Die Situation ist leider bei weitem nicht so komfortabel, wie man annehmen könnte. Eigentlich möchte das KHVVG Zentralisierung und Spezialisierung vorantreiben, viele Punkte sind aber nicht bis zum Ende durchdekliniert. Gerade für hochspezialisierte Fachkliniken ist bislang nicht abschließend klar, welche Rolle sie spielen sollen und können. Diabetologie kommt z.B. in der vom Gesetz angedachten Logik für Fachkliniken gar nicht vor! Und die aktuell definierten strukturellen Hürden für die Leistungsgruppe Diabetologie und Endokrinologie sind so hoch, dass viele andere unstrittig hochpotente Diabeteskliniken diese Hürden nicht überspringen können.  

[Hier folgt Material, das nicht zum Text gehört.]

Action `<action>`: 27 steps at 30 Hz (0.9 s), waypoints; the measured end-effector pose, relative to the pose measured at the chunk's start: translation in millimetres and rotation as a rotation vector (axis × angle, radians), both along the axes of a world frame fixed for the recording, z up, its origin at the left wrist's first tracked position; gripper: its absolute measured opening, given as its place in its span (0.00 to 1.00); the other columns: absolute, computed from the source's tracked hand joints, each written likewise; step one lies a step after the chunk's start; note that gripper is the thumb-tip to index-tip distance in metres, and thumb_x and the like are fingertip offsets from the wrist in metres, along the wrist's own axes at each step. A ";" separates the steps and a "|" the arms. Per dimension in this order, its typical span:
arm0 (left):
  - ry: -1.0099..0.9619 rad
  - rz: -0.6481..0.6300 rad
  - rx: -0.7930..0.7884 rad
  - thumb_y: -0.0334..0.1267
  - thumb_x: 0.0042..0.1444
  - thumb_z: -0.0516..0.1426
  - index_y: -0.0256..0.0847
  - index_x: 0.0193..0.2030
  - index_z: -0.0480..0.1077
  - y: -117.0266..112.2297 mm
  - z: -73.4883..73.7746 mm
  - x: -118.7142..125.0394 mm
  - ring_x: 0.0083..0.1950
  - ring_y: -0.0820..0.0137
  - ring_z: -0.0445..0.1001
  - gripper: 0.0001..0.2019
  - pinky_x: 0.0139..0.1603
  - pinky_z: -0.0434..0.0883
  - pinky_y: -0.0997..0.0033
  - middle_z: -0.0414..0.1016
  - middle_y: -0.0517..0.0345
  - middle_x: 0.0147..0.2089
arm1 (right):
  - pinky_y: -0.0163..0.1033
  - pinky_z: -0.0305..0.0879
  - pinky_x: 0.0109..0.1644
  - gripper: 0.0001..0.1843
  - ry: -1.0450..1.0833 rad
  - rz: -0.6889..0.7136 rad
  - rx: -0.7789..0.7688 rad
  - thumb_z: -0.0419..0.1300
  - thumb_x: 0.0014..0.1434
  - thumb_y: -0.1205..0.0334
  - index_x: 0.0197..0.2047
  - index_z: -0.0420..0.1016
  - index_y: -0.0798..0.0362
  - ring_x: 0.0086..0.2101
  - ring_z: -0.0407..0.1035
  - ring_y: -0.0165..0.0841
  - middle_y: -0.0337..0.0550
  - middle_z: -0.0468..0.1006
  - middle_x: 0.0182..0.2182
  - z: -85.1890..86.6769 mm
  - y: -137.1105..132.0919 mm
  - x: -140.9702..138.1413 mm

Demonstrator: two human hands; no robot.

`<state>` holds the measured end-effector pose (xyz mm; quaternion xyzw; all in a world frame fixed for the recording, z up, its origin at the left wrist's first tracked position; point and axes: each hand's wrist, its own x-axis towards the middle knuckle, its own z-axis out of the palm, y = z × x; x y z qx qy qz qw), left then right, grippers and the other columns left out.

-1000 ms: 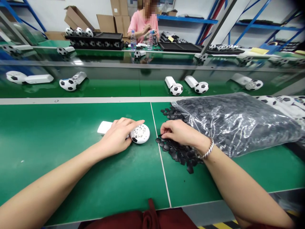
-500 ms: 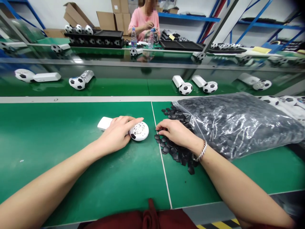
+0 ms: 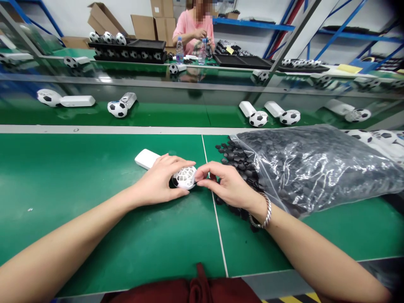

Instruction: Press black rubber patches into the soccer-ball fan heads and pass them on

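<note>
My left hand (image 3: 162, 179) is wrapped round a white football-shaped device (image 3: 185, 176), thumb along its near side. The ball has an open lattice top, and its white rectangular handle (image 3: 147, 159) points away to the left on the green bench. At the ball's right edge my right hand (image 3: 221, 181), with a braided silver bracelet, is closed in a pinch. A dark edge shows at its fingertips, seemingly a small black plastic piece, mostly hidden. Under and behind that hand lies a pile of loose black plastic pieces (image 3: 241, 162).
A clear plastic bag (image 3: 318, 168) full of black pieces lies on the right. Beyond the bench's pale rail (image 3: 126, 129), several football devices (image 3: 259, 118) lie on a green belt (image 3: 176, 115). A person in pink (image 3: 189, 31) works across it, near black trays (image 3: 142, 46) and bottles.
My right hand has moved left from the black pieces to the ball's edge. My left hand has turned the device slightly, its thumb now along the near side. The devices on the belt have shifted right.
</note>
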<state>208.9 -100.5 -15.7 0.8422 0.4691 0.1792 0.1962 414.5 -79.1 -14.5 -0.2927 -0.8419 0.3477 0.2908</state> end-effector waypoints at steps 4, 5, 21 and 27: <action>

Trotzdem erwarten wir für das HDZ NRW, dass wir unser derzeitiges Leistungsspektrum weiter betreiben und sogar ausbauen können, z.B. an der Schnittstelle zur für die Diabetologie wichtigen Gefäßchirurgie. Was uns großes Kopfzerbrechen bereitet ist die Frage, wie Leistungszuwachs durch Zentralisierung gerade bei überregional tätigen Versorgern überhaupt abgebildet werden kann. Ich erwarte durch das KHVVG deutschlandweit schmerzhafte Einschnitte bei der Versorgung einer alternden und kränker werdenden Bevölkerung. Die Menschen werden zwar dem Grunde nach spezialisierter versorgt, aber letztlich wird in diesen Genuss nur ein Teil der Patienten kommen. Andere werden vermutlich abgewiesen, weil die künftige Finanzierung eine Versorgung wirtschaftlich verbietet und zudem die Infrastrukturen in den verbleibenden Häusern für ein deutliches Mehr an Patienten ad hoc gar nicht ausreicht.

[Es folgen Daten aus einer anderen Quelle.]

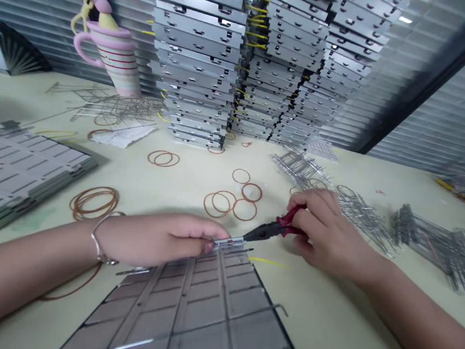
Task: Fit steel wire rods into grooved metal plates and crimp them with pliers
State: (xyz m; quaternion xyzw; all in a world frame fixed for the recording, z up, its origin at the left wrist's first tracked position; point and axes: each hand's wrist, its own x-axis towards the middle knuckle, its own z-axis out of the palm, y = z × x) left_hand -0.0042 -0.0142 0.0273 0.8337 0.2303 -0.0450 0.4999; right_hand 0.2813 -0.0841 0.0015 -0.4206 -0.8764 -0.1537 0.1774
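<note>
My right hand (319,232) is shut on a pair of red-handled needle-nose pliers (270,231). Their black jaws reach left to the far end of a grey slotted metal panel (198,314), which lies flat in front of me. My left hand (160,239) grips that same end, its fingers curled over a thin metal strip (228,242) on the panel. The pliers' tips meet the strip right beside my left fingertips. My hand hides the exact point of contact.
Tall stacks of grey metal trays (235,59) with yellow ties stand at the back. Loose wire racks (435,249) lie to the right. Brown rubber bands (224,201) are scattered about, near a stack of slotted panels (19,173) at left and a pink striped cup (114,56).
</note>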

Sie beide sind Vorstandsmitglieder des Bundesverbands Klinischer Diabetes-Einrichtungen (BVKD). Was sind die größten Herausforderungen für die rund 120 Mitgliedseinrichtungen?  

Dr. Karin Overlack:  

Ich würde fast behaupten, unsere größte Herausforderung ist die aktuelle Bundesgesundheitspolitik. Als BVKD stehen wir ja vollkommen hinter deren Zielen von Zentralisierung und Strukturbereinigung, sehen aber, dass die Ziele drohen, verfehlt zu werden.  

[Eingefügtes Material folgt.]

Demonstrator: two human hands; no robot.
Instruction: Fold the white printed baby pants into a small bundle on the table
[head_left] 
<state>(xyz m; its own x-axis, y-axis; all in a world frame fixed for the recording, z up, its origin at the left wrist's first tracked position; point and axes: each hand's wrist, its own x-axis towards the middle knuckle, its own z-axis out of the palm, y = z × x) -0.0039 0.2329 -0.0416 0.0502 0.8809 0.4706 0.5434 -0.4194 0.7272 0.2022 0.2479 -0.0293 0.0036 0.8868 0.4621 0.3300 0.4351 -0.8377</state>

Prof. Dr. Susanne Reger-Tan:

Ich schließe mich dieser Ansicht an. Eine Besonderheit und eigentliche Stärke unseres Fachs die Multiprofessionalität des Diabetesteams, zu dem Professionen wie Diabetes- und Ernährungsberatung, Psychologie, Wundversorgung und Podologie zählen. Genau diese wertvollen Berufsgruppen werden in den Vorhaltekosten des KHVVG nicht berücksichtigt. Auf diesen Missstand muss hingewiesen werden, um die Chance einer Korrektur oder sinnhaften Ergänzung wahrzunehmen.